▸ **REQUIRED ACTION**: Copy exactly the lines of the material below, starting with the first and including the line that holds "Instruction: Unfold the".

▸ **SOURCE MATERIAL**:
▬▬▬▬▬▬
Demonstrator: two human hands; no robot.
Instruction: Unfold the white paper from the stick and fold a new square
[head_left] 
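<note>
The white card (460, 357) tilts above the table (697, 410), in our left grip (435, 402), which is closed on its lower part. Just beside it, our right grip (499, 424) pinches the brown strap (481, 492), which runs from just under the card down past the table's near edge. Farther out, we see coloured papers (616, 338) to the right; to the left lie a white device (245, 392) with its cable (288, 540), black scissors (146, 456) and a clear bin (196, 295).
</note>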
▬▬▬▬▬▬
▸ **RESPONSE TO THIS EXERCISE**:
Demonstrator: two human hands; no robot.
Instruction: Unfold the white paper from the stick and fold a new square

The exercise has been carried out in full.